Спаске было обидно за Верушку, за Муравуша. Она не стала говорить, что Милуш назвал стрелка проходимцем, но с запретом Чернокнижника Верушка согласилась легче, чем Спаска.

– Знаешь, сестричка, мне и так нехорошо, что я у тебя вроде как в приживалках… Это твой отец богатый, а я сирота. И мне от тебя богатства не надо.

– Верушка, Ратко меня спас, и мама меня спасла. И ты моего богатства стыдиться не смей. Мы с тобой всегда теперь вместе будем. Татка вернется, я ему скажу – он добрый, он все понимает.

– Сестричка, да мне и не надо. Я дом свой хочу, хозяйство. Я корову очень хочу, у моих соседей была корова, знаешь, как они хорошо жили? А на камень, который у тебя на шее, целое стадо коров можно купить.

– Знаешь, Верушка… Я тоже просто свой дом хочу. И чтобы детей много было. Давай рядом дома построим, и будет у нас по корове, – улыбнулась Спаска.

– Муравуш говорит, что скопил денег. И на дом хватит, и на корову…

– Он что же, жениться на тебе хочет? – Спаска от радости вскочила на ноги.

– Сегодня сказал. – Верушка опустила глаза. – Если жив останется. Вот кончится осада, мы поженимся.

Не выспавшись прошлой ночью, они обе рано легли, по меркам замка рано – было чуть за полночь. Верушка, счастливая и спокойная, быстро уснула, на полуслове, а Спаска долго еще лежала и смотрела в темноту, вздыхая. Почему Волче не захотел уйти из гвардии? Почему отец так противится их свадьбе? Вот у Верушки все просто – кончится осада, и она будет счастлива со своим Муравушем.

Нет, не получится построить дом рядом с Верушкой, Волче хочет жить по-другому, коровы ему для счастья не хватит. Хрустальный дворец, просвеченный солнечными лучами, богатырь на высоком коне… Нет, и жить во дворце Волче тоже будет скучно. Он будет охранять границы Хрустального дворца от злых духов, у него будет огромное войско. И Спаске не придется больше кидать «невидимые камни», Волче ей запретит – потому что это неправильно, нехорошо, так же, как обрезать косу. Не место женщины на крепостных стенах, рядом со стрелка́ми.

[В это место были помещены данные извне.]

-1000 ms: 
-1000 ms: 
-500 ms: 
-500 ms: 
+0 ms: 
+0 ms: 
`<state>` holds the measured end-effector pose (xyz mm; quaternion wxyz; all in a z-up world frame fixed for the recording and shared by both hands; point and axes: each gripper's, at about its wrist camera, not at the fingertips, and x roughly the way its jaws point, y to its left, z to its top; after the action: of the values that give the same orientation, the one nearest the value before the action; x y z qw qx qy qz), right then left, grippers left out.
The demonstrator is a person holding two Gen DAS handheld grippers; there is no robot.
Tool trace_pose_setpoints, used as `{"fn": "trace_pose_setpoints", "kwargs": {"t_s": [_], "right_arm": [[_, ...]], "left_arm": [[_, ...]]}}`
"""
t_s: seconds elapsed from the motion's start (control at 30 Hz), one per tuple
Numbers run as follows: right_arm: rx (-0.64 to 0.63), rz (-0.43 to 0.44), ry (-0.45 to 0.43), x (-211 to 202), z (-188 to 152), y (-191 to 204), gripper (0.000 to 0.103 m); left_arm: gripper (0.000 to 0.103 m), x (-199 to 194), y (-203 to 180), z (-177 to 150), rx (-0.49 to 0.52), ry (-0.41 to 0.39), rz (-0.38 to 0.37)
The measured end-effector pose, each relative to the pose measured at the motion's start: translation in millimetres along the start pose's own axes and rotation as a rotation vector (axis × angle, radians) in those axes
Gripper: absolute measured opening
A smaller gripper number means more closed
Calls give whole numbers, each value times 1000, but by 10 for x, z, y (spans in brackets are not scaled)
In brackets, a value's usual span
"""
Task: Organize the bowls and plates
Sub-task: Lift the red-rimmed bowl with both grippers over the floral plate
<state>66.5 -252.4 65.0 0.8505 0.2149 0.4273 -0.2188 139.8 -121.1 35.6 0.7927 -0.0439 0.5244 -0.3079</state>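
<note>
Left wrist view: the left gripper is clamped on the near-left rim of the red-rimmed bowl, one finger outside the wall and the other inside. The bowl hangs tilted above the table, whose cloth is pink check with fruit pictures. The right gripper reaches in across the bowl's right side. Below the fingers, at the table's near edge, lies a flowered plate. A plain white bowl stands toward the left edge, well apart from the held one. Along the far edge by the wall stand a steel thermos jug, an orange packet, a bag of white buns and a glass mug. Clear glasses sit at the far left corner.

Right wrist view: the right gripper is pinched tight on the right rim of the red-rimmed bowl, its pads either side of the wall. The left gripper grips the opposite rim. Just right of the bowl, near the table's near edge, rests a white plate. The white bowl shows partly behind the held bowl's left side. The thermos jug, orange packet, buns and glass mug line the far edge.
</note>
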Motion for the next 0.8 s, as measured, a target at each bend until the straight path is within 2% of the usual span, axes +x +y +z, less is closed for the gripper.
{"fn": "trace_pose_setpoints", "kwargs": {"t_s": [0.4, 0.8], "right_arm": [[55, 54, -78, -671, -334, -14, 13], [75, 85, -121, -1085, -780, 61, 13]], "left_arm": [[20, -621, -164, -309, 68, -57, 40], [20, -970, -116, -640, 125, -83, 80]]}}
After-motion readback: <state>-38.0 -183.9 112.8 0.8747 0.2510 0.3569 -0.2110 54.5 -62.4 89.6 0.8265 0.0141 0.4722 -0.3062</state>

Они выстроят дом на краю земель Хрустального дворца, а к отцу будут приезжать иногда. У них во дворе непременно будет сад, это Волче понравится – если Спаска будет возиться с цветами в саду, а не кидать «невидимые камни» со стен… Возле Хрустального дворца не нужно брать силу у Вечного Бродяги, там и без этого светит солнце.

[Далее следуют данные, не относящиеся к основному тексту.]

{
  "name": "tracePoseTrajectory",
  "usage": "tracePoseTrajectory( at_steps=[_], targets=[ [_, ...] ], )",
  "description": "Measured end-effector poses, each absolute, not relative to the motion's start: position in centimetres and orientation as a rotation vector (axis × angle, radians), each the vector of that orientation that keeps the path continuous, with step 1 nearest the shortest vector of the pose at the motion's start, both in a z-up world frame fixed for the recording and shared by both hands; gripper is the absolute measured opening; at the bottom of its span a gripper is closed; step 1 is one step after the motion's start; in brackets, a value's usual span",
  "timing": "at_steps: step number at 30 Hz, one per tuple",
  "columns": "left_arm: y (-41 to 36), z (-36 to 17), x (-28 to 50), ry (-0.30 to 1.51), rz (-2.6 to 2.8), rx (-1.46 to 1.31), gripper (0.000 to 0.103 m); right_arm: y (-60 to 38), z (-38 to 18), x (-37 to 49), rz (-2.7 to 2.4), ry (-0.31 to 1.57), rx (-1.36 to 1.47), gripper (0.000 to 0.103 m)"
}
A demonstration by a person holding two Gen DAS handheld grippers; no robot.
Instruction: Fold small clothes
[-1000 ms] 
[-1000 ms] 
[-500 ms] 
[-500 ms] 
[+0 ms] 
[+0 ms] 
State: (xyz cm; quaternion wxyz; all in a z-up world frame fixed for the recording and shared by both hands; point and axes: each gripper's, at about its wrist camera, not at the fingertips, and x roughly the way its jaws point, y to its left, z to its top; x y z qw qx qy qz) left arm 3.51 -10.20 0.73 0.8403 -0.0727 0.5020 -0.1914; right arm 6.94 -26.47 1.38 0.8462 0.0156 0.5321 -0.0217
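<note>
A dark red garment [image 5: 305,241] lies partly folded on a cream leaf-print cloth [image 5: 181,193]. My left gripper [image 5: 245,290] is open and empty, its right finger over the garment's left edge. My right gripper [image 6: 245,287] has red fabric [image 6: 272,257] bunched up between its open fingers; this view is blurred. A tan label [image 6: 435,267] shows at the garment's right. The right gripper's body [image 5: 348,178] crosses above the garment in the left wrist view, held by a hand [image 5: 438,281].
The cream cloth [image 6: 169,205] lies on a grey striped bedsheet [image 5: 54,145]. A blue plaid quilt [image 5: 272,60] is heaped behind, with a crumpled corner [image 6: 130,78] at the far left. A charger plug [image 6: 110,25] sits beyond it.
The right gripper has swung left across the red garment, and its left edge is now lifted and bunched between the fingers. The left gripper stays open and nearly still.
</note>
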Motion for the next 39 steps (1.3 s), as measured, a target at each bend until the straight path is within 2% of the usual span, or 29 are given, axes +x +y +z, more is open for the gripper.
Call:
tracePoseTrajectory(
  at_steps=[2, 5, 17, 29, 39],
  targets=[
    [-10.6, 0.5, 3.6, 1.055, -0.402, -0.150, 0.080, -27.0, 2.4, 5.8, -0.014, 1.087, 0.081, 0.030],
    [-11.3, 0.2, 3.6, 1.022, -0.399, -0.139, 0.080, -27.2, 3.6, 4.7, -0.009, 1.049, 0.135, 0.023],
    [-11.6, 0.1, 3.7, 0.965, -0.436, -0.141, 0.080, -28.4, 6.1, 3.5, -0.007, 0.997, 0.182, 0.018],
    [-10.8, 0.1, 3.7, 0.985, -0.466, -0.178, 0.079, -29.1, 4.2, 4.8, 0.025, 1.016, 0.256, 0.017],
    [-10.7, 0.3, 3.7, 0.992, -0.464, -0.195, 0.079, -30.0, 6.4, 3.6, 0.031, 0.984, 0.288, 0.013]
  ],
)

Темная комната исчезала, чудесный мир окружил Спаску – волшебные, сияющие цветы поднимались со всех сторон, зеленая трава – мягкая, как шерстка кролика, – стелилась под босые ноги. И Хрустальный дворец сверкал на горизонте радужными огнями, такими, которые солнце рождает на капельках росы. Уютный дом стоял за спиной, и твердая тропка вела за ворота. И по этой тропке навстречу ей шел отец.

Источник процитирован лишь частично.